Oregon Authorities Seek to Shutter Largest Portland-Area Poker Room
A battle between state and local licensing authorities over the legality of poker rooms in Oregon has taken center stage in a battle by the state to close the largest single room in the state.
In late May, in an ongoing scrum between the Oregon Lottery and Portland Meadows, a pari-mutuel facility that also offers video-lottery terminals, the Oregon Lottery upheld its own previous ruling that the live poker being offered at the track is illegal. In doing so, the Oregon Lottery revoked Portland Meadows’ VLT license to offer any lottery-associated products.
The clampdown aimed at Portland Meadows is the latest development in the battle between Oregon’s state-level authorities and local jurisdictions such as Portland that license poker rooms under municipal laws. As we reported last year, Portland has seen dozens of small poker rooms open as “private clubs” in the last few years, and the state has been trying to find a path to shut down the activity that’s purportedly illegal under state law. That’s included an attempt to pass new legislation that would strictly and specifically ban the poker rooms, superceding approvals at the municipal level, though such a measure in Oregon has yet to pass into law.
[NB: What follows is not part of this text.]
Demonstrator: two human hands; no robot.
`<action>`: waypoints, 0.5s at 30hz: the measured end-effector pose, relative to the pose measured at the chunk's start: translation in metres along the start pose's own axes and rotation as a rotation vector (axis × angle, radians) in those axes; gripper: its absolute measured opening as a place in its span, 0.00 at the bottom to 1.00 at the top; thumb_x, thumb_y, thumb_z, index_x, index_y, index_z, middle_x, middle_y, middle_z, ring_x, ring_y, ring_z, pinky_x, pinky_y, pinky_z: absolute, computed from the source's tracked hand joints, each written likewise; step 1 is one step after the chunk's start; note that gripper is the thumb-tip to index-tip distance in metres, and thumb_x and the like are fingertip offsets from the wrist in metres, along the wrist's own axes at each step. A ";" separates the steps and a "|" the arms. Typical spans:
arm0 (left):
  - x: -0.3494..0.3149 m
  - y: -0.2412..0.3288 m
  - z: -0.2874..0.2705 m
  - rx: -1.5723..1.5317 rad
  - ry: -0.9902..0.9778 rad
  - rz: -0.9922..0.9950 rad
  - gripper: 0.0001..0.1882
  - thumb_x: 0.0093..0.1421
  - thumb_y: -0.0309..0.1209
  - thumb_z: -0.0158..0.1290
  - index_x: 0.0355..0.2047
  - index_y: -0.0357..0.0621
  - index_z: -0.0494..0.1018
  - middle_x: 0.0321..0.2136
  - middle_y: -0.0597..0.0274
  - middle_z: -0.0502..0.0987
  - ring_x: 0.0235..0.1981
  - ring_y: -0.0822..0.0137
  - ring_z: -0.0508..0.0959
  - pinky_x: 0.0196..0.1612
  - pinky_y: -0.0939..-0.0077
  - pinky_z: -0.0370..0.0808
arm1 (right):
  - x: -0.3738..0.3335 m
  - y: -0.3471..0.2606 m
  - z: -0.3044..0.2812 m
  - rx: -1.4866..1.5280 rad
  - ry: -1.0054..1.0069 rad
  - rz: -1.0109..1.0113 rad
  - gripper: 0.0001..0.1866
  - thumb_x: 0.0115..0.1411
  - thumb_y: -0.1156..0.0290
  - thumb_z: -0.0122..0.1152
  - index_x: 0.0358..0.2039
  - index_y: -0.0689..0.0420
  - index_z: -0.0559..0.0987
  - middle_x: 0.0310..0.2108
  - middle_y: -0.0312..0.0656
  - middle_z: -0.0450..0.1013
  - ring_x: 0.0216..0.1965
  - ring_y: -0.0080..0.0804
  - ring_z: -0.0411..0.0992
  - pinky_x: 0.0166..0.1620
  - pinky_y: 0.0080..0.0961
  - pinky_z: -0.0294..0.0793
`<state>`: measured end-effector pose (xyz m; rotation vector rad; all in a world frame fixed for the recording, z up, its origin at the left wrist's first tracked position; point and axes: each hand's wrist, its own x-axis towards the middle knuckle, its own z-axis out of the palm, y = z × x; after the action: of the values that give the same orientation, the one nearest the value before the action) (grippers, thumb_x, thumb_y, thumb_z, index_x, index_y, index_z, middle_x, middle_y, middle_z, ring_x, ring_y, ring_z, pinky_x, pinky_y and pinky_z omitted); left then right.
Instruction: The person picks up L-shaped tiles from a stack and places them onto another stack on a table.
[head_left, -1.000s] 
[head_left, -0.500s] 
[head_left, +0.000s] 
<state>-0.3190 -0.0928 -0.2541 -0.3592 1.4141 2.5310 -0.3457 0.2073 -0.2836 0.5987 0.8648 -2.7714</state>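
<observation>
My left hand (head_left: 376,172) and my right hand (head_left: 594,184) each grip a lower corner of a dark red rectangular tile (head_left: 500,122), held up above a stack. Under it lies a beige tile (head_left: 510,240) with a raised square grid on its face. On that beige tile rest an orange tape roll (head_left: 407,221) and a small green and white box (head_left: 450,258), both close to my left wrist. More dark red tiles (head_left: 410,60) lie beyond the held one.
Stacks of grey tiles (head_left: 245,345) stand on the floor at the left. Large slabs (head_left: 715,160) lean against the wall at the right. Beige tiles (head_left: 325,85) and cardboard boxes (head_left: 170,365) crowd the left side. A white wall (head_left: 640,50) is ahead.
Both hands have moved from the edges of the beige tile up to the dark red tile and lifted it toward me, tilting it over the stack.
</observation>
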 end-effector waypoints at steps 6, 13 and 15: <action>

The battle involving Portland Meadows’ poker offerings takes a different path. Most of the admission-charging private clubs serving up poker games offer only poker and no othr forms of gambling. (At least on the surface, private clubs and bars and the like being what they are.) Portland Meadows differs in that it added a poker room to its other gambling offerings, including the Oregon Lottery-licensed terminals.
This gave the lottery officials a chance to put the hammer down. Working with the Oregon State Police, undercover investigators were sent to the racetrack to gather evidence on how the games were run. They found that two alleged violations of state gambling law existed: First, Portland Meadows was charging an admission fee (think of this as a form of rake) to get in the door and participate in the games. Second, the investigators also found the track serving as the bank for the games, selling and cashing out the chips being used in the games.
The latest ruling offered this on the admission-fee question, which had been created throughout the Oregon scene as a way of avoiding collecting rake at the tables and deal with the legality regarding directly-house-banked games:
“The door fee described [] constitutes ‘house income’. As a result, the on-site poker games constitute illegal gambling, resulting in violations… if ORI [Oregon Racing, Inc., the parent company of Portland Meadows] was leasing the premises to a party conducting the games, or if ORI itself was promoting or profiting from the games. The contract of a retailer engaging in such conduct is subject to termination.”
Highly similar language was offered in the determination on the banking question, involving the sale and cashout of poker chips. Yes, according to the upheld ruling, it constitutes illegal gambling as well.
It all means that Portland Meadows stands to lose out on $350,000 or more in annual commissions from the sale of lottery tickets. That’s what the track earned in 2016 from its sale of about $1.83 million worth of tickets via the tracks 10 VLTs.
There is of couse a larger battle being fought; the Oregon Lottery and other state gaming officials have no intention of letting any entity profit from the supposedly illegal club-poker games while also profiting from the state’s official lottery mechanism. Even though the racetrack plans to appeal, this is likely to remain an either/or choice for Portland Meadows. They can have the lottery terminals or the poker games, but they can’t have both.